I am trying to create a multi-layered perceptron for the purpose of classifying a dataset of hand drawn digits obtained from the MNIST database. It implements 2 hidden layers that have a sigmoid activation function while the output layer utilizes SoftMax. However, for whatever reason I am not able to get it to work. I have attached the training loop from my code below, this I am confident is where the problems stems from. Can anyone identify possible issues with my implementation of the perceptron?
def train(self, inputs, targets, eta, niterations):
"""
inputs is a numpy array of shape (num_train, D) containing the training images
consisting of num_train samples each of dimension D.
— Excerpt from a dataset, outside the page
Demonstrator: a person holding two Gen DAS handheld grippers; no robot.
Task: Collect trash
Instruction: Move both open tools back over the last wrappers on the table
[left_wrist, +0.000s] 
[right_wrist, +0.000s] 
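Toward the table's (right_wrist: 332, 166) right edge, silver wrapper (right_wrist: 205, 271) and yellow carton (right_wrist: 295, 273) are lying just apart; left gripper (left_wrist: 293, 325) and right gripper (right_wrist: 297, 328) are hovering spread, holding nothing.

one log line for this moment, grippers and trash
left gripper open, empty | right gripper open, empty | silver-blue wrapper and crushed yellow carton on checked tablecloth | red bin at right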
targets is a numpy array of shape (num_train, D) containing the training labels
consisting of num_train samples each of dimension D.
eta is the learning rate for optimization
niterations is the number of iterations for updating the weights
"""
ndata = np.shape(inputs)[0] # number of data samples
# adding the bias
inputs = np.concatenate((inputs, -np.ones((ndata, 1))), axis=1)
# numpy array to store the update weights
updatew1 = np.zeros((np.shape(self.weights1)))
updatew2 = np.zeros((np.shape(self.weights2)))
updatew3 = np.zeros((np.shape(self.weights3)))
for n in range(niterations):
# forward phase
self.outputs = self.forwardPass(inputs)
# Error using the sum-of-squares error function
error = 0.5*np.sum((self.outputs-targets)**2)
if (np.mod(n, 100) == 0):
print("Iteration: ", n, " Error: ", error)
# backward phase
deltao = self.outputs - targets
placeholder = np.zeros(np.shape(self.outputs))
for j in range(np.shape(self.outputs)[1]):
y = self.outputs[:, j]
placeholder[:, j] = y * (1 - y)
for y in range(np.shape(self.outputs)[1]):
if not y == j:
placeholder[:, j] += -y * self.outputs[:, y]
deltao *= placeholder
# compute the derivative of the second hidden layer
deltah2 = np.dot(deltao, np.transpose(self.weights3))
deltah2 = self.hidden2*self.beta*(1.0-self.hidden2)*deltah2
# compute the derivative of the first hidden layer
deltah1 = np.dot(deltah2[:, :-1], np.transpose(self.weights2))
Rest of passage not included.